Thursday, June 5, 2014

Serangan Epifit dan Korelasinya Terhadap Penyakit Ice-ice pada Rumput Laut

Rumput laut merupakan salah satu komoditi perikanan yang banyak dibudidayakan oleh masyarakat, diantaranya Eucheuma cottonii (Kappaphycus alvarezii) (Fibrianto 2007) karena mudah dibudidayakan dengan infestasi yang relatif kecil dan mempunyai prospek pasar yang baik serta dapat meningkatkan ekonomi masyarakat pantai [Dirjenkanbud 2005]. Usaha budidaya rumput laut berpotensi meningkatkan taraf hidup nelayan, tetapi pada musim tertentu budidaya rumput laut mengalami masa yang kurang menguntungkan karena serangan penyakit (Sulu 2003).
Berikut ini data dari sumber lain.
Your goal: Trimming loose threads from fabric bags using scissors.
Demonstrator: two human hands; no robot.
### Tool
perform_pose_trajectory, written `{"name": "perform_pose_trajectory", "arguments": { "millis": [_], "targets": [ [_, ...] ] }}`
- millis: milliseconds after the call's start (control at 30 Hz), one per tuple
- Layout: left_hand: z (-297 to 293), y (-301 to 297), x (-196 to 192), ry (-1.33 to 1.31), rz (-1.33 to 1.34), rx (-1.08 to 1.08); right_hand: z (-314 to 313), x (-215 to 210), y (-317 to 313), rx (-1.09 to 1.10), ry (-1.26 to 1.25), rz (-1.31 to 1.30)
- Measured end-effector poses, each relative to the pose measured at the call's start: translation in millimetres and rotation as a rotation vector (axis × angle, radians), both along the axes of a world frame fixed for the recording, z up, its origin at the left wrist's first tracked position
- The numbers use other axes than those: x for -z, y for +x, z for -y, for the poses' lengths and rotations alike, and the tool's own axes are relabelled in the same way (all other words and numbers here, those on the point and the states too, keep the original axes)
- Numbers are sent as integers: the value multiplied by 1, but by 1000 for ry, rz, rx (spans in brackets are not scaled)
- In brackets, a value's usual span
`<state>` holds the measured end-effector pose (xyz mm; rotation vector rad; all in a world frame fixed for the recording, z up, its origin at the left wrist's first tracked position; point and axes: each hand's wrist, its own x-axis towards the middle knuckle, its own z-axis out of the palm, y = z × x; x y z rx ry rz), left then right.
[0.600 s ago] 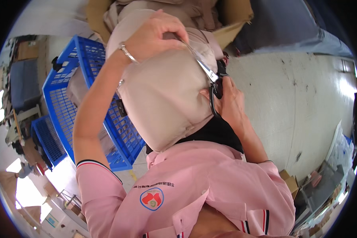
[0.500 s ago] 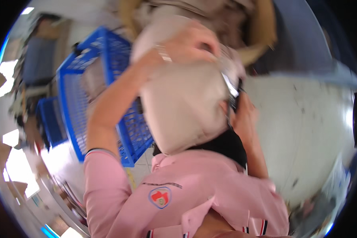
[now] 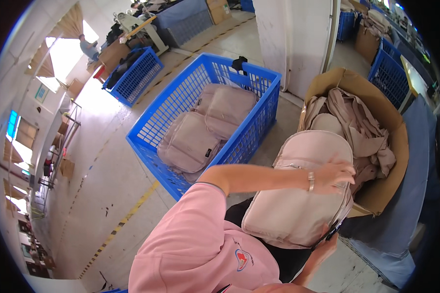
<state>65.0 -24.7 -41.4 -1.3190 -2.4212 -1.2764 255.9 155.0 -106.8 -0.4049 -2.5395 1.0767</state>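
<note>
A pale beige-pink backpack lies tilted against my lap, its rounded top pointing away from me. My left hand, with a bracelet or watch at the wrist, reaches across it. Those fingers are spread over the right side of the bag, slightly blurred, and hold nothing. Low at the bag's right edge, my right hand is closed around a narrow black thing. Whether that is a strap or a tool handle I cannot tell; the bag hides part of this hand.
To the left stands a blue plastic crate with several similar backpacks inside. A cardboard box of crumpled beige-pink pieces is just beyond the bag. Another blue crate, a white pillar and a distant person are farther off.
My view has swung left, bringing the crate and floor fully in. My left hand has moved from the bag's upper part to its right side, with fingers spreading. My right hand stays at the edge.
</note>
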Motion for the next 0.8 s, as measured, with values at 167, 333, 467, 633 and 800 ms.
{"name": "perform_pose_trajectory", "arguments": {
  "millis": [167, 333, 467, 633, 800],
  "targets": [
    [105, 88, 7, 153, 23, -803, 5, 2, 2, 25, -1, -17],
    [155, 202, 92, 323, 915, -981, 6, 19, 17, 80, -226, 3],
    [146, 217, 97, 578, 1055, -793, 18, 7, 20, 140, -390, 137],
    [126, 191, 43, 998, 1042, -786, 44, -5, 28, 103, -368, 85],
    [140, 156, -19, 697, 728, -603, 50, 12, 35, 22, -635, 81]
  ]
}}
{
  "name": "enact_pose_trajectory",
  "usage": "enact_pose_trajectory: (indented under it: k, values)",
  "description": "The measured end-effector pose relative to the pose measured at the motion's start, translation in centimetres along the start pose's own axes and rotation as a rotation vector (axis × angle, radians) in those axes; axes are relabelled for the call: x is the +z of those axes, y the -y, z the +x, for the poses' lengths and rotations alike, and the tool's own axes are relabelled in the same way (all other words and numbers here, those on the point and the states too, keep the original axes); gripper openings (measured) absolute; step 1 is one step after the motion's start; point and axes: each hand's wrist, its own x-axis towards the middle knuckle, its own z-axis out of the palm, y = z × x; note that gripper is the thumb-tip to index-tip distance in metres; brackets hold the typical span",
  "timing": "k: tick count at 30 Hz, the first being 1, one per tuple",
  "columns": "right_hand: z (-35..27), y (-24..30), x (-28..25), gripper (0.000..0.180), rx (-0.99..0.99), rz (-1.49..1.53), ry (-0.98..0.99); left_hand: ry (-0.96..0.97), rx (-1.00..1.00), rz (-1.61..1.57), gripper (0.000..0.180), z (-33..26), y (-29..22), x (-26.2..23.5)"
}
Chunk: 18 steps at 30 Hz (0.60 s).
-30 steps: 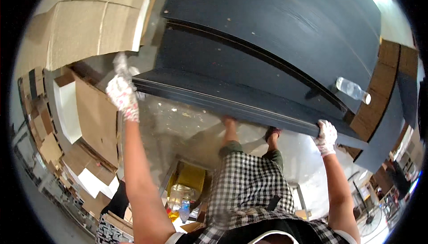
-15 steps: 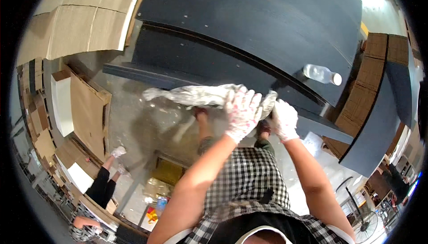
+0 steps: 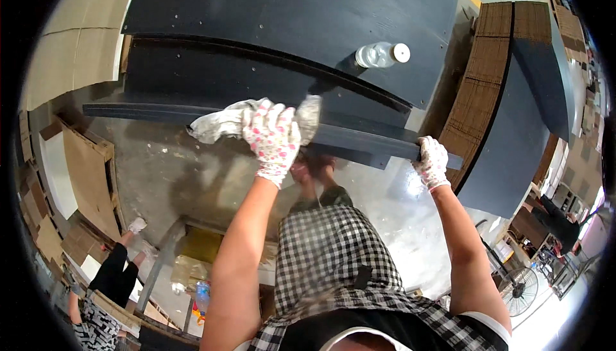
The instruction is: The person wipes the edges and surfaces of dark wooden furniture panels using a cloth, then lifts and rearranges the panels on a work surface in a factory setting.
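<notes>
A long dark grey board point(image 3: 362, 140) lies across in front of me, along the near side of a stack of dark panels point(image 3: 256, 1). My left hand point(image 3: 274, 138), in a white glove with pink spots, is closed over a crumpled grey-white rag point(image 3: 219, 123) and presses it against the board left of centre. The rag sticks out on both sides of the hand. Near the board's right end my right hand point(image 3: 432, 162), gloved the same way, grips the edge with bent fingers. A clear plastic bottle point(image 3: 378, 56) with a white cap lies on the panels.
Stacked brown cardboard point(image 3: 481, 68) and more dark panels point(image 3: 504, 139) stand at the right. Cardboard sheets point(image 3: 77, 49) rise at the far left. Another person point(image 3: 109, 280) is at the lower left; a fan point(image 3: 518, 290) stands at the lower right.
My right hand has left the rag and moved right to grip the board's end. My left hand stays on the rag, now bunched shorter. The whole view has shifted, moving the bottle leftward in it.
</notes>
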Motion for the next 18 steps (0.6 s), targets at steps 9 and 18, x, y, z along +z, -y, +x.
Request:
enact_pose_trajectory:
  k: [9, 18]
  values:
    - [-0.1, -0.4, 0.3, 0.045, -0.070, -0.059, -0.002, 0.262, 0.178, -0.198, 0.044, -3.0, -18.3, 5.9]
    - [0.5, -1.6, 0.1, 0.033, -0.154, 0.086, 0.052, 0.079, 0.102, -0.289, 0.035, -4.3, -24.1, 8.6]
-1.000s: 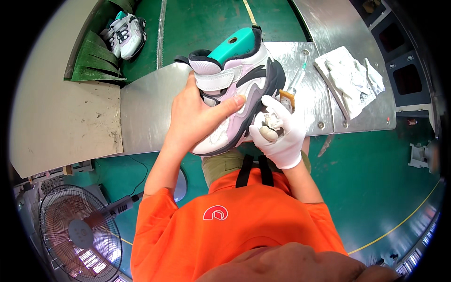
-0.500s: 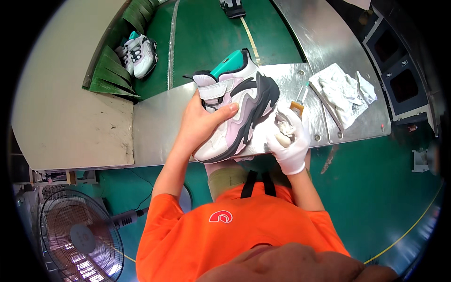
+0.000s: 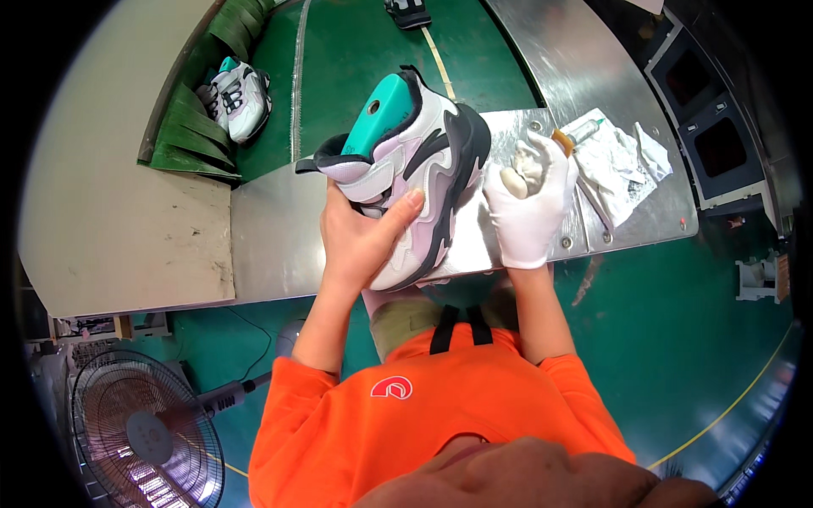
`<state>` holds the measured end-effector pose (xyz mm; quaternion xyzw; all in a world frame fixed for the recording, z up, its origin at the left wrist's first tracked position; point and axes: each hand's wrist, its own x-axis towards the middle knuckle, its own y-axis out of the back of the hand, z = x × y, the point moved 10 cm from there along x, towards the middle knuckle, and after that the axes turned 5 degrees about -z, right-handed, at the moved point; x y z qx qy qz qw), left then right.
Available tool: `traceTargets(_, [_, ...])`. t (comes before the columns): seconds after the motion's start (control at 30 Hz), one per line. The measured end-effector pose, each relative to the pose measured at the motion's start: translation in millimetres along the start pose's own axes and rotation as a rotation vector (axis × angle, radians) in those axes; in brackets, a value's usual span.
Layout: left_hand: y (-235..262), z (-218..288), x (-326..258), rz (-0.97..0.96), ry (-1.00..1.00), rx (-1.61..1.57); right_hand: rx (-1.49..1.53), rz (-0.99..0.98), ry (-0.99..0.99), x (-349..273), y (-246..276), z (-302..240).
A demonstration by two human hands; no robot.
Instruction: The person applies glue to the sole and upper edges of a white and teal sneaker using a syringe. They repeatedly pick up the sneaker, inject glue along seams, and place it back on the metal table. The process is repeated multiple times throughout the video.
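Observation:
My bare left hand (image 3: 366, 241) grips a white, lilac and black sneaker (image 3: 428, 182) around its front, the thumb across the upper. The toe points toward me, and a teal shoe last (image 3: 385, 108) fills its opening. To the right, my white-gloved right hand (image 3: 533, 216) is curled, palm up, around a crumpled white wad (image 3: 527, 165) and a smooth, pale oval piece (image 3: 513, 182). At its fingertips is a clear syringe-like tube (image 3: 583, 131) with a brownish end and green tip, pointing away to the right. The right hand is apart from the sneaker.
A metal ledge (image 3: 279, 203) borders the green conveyor belt (image 3: 356, 68). Crumpled white cloth (image 3: 631, 169) lies on the ledge at right. Another sneaker (image 3: 246, 106) sits by green flaps (image 3: 190, 135), and a dark shoe (image 3: 408, 13) stands farther off. A fan (image 3: 148, 436) stands lower left.
My right hand has moved up and to the right with the wad and tube, opening a wider gap from the sneaker. My left hand has tilted the sneaker, showing more of the teal last.

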<state>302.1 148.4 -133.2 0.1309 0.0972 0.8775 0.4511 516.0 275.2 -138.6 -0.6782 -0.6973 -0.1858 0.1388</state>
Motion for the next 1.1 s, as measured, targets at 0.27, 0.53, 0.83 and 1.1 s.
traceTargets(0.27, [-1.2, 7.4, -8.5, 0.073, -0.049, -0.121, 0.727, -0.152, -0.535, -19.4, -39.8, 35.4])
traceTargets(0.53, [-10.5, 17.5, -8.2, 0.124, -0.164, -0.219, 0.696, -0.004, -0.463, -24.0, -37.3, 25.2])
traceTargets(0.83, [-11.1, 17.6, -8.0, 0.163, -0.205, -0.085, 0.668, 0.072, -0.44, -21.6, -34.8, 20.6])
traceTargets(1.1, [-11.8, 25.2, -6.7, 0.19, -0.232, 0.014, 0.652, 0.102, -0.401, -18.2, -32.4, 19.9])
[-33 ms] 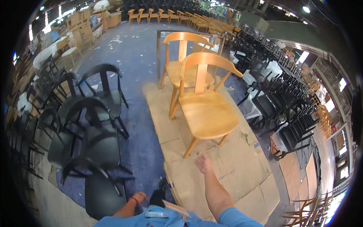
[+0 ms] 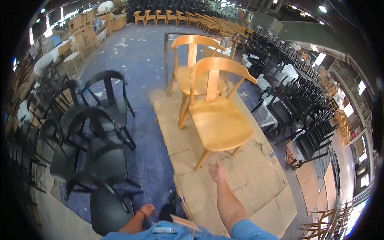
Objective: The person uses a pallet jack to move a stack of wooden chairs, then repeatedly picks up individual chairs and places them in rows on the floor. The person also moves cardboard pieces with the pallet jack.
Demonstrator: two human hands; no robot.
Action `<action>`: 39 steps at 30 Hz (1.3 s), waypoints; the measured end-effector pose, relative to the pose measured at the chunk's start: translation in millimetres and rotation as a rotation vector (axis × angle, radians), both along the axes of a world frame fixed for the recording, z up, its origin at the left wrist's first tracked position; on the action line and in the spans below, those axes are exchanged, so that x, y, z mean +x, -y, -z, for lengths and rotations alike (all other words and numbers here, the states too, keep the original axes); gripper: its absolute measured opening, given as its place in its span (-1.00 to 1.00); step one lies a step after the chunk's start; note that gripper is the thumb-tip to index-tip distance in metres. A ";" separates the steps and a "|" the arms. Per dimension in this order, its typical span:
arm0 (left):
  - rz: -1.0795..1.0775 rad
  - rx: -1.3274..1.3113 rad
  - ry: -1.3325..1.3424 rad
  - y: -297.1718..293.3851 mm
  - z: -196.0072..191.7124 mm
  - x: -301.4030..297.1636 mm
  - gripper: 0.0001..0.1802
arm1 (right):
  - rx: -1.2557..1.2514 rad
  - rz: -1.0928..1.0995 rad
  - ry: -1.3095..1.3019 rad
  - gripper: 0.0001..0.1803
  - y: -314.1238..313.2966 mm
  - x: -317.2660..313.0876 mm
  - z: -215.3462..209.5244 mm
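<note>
A light wooden armchair (image 2: 222,124) with a curved backrest stands on flattened cardboard (image 2: 236,188), angled before me. Close behind it is a second matching wooden chair (image 2: 184,74). My right hand (image 2: 217,173) reaches forward, just short of the front chair's seat and legs, with fingers loosely apart and nothing seen in them. My left hand (image 2: 147,210), with a red bead bracelet on the wrist, hangs low near a black chair (image 2: 110,208). Its fingers look curled, but they are too small and blurred to tell what, if anything, they hold.
Several black chairs (image 2: 106,152) stand close together on the blue floor (image 2: 144,120) at my left. A dark rectangular frame (image 2: 167,60) rises behind the wooden chairs. Stacked black chairs (image 2: 310,144) line the right side. Rows of wooden chairs (image 2: 172,18) stand far back.
The view has shifted very slightly, so the chairs sit a little lower in the picture. Both hands keep nearly the same positions.
</note>
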State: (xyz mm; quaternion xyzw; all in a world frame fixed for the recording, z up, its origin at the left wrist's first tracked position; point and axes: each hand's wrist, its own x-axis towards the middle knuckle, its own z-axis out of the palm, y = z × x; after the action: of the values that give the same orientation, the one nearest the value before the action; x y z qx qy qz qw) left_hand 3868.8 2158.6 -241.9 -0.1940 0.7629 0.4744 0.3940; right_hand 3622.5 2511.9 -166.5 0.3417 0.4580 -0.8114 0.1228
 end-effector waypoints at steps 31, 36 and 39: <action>-0.119 0.744 -0.402 -140.7 -286.1 -374.1 -0.38 | 0.261 0.501 -0.029 -0.56 -162.2 211.0 -30.0; 0.198 0.794 -0.404 -254.1 -287.2 -294.5 -0.42 | 0.270 0.772 0.010 -0.54 -246.9 355.6 -30.7; 0.504 0.742 -0.522 -316.8 -276.2 -262.3 -0.45 | 0.375 0.881 0.099 -0.53 -296.5 429.1 -21.2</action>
State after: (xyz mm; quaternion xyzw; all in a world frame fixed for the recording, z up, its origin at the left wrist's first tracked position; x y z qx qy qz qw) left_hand 3606.5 2475.4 34.3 0.2733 0.6392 0.6360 0.3351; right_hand 4051.7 2808.4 -145.3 0.5575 0.4016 -0.6726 -0.2748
Permasalahan utama pada budidaya komersial adalah penyakit yang dikenal sebagai "ice-ice" yang menyebabkan pemutihan jaringan dan fragmentasi talus (Loureiro 2010) serta "serangan epifit" (ganggang merah berfilamen) (Varaippan 2006). Ice-ice merupakan penyakit yang banyak menyerang tanaman rumput laut jenis Kappaphycus alvarezii. Penyakit ini pertama kali dilaporkan pada tahun 1974 di Pilipina (Dirjenkanbud 1995). Penyakit ice-ice menginfeksi jaringan K. alvarezii selama stres. Biasanya jaringan akan mengalami bleaching dan menjadi nekrosis (Sulu 2003), dengan daya rusak relatif cepat sehingga sangat merugikan bagi pembudidaya, bahkan dapat menyebabkan kebangkrutan usaha (Yulianto 2003). Serangan epifit bukan fenomena baru dalam budidaya rumput laut. Hal ini berlangsung sejak pemeliharaan rumput laut dilakukan dalam skala budidaya. Namun, sedikit yang diketahui dari agen penyebab, modus aksi dan faktor yang menyebabkan wabah (Varaippan 2006).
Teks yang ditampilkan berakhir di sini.